THE PROBLEM: Look through the data below for the line with "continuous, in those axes", and transcribe it exactly together with each line after it up to and including the line with "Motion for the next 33". Give nothing else.

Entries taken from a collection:
________________
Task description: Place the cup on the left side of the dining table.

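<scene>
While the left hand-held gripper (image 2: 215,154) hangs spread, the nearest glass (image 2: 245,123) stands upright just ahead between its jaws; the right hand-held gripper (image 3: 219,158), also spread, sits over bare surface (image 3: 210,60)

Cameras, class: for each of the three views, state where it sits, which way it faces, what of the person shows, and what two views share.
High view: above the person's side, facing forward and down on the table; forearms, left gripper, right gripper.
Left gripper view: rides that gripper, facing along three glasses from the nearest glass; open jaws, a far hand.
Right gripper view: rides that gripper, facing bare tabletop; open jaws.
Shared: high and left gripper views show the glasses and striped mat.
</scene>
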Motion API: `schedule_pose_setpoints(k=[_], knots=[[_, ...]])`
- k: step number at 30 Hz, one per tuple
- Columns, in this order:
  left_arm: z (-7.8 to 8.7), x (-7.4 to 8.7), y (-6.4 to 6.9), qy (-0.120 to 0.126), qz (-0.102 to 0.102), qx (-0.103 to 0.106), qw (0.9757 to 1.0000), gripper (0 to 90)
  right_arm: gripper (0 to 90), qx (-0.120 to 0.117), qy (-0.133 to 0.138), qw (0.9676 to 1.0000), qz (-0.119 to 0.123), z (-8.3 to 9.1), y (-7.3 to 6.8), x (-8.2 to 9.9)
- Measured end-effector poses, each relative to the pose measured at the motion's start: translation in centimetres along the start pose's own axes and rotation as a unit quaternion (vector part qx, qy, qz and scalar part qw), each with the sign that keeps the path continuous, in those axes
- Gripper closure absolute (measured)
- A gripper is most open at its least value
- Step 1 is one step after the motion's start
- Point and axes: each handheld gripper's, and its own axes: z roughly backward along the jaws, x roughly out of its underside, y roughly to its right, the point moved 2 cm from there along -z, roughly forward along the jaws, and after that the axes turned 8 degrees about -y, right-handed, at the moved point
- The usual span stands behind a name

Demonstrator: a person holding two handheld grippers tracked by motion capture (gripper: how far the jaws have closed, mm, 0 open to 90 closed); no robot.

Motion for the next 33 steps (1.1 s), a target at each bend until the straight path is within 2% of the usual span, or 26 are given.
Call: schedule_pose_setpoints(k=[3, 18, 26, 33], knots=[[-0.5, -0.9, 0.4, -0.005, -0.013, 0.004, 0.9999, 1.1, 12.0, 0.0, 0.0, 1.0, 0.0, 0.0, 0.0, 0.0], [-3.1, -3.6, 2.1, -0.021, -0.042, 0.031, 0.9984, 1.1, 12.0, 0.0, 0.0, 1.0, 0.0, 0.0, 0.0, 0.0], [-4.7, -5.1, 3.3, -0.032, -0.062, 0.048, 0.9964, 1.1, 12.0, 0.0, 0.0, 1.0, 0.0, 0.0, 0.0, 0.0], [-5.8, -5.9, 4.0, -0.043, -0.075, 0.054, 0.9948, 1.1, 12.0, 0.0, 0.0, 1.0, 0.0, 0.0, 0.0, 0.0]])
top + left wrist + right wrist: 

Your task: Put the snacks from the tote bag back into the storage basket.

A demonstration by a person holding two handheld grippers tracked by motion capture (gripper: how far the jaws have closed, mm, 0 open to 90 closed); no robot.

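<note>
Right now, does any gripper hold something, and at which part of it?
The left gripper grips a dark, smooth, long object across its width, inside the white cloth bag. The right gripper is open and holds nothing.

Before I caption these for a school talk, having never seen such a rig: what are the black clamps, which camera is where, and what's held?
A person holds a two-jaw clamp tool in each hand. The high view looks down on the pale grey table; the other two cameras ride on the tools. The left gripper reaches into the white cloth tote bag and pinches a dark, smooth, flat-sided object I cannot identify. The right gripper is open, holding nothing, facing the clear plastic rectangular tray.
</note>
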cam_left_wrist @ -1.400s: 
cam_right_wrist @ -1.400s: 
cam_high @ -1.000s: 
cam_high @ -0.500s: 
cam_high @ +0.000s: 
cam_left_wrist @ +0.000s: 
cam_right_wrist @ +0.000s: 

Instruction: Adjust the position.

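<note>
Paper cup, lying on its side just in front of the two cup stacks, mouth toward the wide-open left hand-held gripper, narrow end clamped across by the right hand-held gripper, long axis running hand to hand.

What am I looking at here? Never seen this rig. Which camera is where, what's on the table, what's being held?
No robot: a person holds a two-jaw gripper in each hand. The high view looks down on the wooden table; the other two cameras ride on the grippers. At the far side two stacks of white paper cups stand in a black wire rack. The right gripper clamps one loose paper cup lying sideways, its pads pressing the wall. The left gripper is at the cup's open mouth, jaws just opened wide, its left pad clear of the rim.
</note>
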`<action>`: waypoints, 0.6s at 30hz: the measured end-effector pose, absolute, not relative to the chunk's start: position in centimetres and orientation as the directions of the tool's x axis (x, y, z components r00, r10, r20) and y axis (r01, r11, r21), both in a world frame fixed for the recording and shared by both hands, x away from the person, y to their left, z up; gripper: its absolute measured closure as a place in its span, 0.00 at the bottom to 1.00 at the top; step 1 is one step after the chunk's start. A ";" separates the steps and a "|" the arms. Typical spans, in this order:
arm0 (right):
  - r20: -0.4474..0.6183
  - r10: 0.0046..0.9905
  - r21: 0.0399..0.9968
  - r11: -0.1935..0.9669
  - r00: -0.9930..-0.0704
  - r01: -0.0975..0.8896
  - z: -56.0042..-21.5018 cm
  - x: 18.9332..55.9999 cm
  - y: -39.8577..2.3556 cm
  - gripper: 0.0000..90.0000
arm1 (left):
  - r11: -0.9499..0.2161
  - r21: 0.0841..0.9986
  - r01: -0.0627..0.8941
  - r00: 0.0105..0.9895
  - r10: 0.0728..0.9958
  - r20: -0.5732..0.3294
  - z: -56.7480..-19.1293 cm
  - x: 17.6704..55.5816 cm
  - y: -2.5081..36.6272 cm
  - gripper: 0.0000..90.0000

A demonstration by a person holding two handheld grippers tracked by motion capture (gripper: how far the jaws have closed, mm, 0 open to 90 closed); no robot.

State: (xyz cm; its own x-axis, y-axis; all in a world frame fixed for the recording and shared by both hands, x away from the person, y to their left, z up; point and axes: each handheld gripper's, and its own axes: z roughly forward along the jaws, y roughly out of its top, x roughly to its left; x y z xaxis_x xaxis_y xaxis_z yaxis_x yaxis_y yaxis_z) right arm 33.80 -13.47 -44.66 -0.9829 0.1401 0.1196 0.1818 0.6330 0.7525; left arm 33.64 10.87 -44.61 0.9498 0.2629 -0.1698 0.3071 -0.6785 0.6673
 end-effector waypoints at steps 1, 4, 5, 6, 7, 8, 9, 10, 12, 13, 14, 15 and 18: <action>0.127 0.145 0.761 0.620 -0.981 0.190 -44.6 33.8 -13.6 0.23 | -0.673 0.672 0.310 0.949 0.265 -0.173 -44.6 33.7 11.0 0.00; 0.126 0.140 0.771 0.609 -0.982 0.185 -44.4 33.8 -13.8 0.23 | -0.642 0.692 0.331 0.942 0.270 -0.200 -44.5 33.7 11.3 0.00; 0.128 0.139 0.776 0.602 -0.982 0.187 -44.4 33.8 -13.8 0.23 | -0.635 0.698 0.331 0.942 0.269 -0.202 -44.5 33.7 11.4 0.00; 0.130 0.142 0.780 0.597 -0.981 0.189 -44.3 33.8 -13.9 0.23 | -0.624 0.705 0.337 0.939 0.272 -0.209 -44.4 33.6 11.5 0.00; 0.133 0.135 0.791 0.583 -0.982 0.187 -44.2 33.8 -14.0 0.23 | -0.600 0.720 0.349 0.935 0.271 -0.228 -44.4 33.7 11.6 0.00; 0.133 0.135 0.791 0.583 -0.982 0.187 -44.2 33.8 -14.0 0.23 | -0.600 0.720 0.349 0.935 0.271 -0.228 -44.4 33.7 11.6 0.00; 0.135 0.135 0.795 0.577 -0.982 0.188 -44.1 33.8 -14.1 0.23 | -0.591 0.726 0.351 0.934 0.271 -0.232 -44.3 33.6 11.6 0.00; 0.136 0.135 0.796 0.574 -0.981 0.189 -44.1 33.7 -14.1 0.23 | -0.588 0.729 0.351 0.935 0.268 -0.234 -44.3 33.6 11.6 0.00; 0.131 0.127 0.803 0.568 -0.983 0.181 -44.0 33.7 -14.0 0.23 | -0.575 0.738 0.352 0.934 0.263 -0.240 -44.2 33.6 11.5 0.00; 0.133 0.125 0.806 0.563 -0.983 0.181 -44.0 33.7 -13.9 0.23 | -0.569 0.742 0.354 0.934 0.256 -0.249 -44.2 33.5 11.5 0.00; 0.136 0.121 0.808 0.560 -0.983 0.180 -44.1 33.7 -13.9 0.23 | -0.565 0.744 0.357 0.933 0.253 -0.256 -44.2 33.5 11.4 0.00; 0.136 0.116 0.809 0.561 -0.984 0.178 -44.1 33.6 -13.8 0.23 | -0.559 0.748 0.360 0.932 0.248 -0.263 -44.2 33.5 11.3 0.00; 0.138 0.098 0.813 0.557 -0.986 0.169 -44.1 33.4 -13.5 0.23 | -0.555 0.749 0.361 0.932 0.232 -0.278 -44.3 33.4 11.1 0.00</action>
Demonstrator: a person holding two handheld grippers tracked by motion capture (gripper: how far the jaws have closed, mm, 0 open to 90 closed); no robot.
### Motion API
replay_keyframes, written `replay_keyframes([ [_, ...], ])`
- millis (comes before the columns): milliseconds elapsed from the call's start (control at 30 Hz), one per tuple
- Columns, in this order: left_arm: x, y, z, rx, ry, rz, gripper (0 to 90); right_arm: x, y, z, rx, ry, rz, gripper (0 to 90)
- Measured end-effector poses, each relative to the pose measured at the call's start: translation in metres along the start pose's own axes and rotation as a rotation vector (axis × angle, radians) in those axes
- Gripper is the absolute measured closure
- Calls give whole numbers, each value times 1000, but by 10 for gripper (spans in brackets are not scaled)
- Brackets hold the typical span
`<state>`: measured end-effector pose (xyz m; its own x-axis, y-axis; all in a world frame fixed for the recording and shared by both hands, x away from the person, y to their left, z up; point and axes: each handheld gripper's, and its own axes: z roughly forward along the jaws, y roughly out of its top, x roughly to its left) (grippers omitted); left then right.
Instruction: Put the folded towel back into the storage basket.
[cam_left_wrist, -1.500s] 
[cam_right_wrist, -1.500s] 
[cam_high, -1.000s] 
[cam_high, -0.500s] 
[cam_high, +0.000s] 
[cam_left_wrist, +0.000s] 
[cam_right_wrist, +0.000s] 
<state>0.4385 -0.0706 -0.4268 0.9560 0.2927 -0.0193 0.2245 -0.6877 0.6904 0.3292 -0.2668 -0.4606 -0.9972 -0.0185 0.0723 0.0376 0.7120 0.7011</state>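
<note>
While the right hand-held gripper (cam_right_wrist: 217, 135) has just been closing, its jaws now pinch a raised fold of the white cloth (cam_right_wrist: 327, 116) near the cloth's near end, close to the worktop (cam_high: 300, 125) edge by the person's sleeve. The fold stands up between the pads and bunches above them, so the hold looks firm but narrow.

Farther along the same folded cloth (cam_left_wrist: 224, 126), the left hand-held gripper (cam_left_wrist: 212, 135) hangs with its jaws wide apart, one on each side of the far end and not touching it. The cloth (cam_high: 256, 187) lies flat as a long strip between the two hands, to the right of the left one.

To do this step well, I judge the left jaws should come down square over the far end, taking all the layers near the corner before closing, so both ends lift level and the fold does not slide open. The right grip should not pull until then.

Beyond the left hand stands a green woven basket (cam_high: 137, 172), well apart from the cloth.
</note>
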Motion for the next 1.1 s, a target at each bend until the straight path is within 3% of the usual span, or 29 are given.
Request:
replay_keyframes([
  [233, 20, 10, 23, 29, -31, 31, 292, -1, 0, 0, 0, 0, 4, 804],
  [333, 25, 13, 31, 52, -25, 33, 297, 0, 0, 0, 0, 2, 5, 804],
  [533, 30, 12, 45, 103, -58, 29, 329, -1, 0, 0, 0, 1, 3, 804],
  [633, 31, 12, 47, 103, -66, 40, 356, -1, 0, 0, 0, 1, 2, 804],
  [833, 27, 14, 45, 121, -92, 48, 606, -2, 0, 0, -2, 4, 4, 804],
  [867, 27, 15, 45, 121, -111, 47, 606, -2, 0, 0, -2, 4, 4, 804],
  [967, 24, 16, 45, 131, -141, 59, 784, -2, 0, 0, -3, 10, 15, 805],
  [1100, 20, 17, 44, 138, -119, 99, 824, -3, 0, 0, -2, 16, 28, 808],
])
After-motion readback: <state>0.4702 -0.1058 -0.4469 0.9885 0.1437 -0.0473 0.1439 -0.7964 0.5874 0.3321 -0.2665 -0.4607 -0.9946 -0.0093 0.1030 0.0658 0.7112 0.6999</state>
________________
THE ANSWER:
- Measured end-effector poses, each relative to the pose measured at the motion's start: translation in centimetres along the start pose's own axes and rotation as a unit quaternion (vector part qx, qy, qz and scalar part qw), each with the sign that keeps the path continuous, in those axes
- Gripper closure absolute (measured)
- A gripper is most open at its least value
- Step 1 is one step after the motion's start
- Point and axes: each handheld gripper's, and its own axes: z roughly backward along the jaws, x roughly out of its underside, y roughly to its right, the point moved 2 cm from there along -z, roughly forward along the jaws, and after that the axes turned 8 degrees about -y, right-handed, at the moved point
- The usual span stands behind a name

Demonstrator: a person holding two handheld grippers tracked by motion capture (gripper: how far the jaws have closed, mm, 0 open to 90 closed); no robot.

Motion for the next 33 steps (1.1 s), a target at each bend until the straight path is within 2% of the usual span, or 26 are given.

This answer is now complete.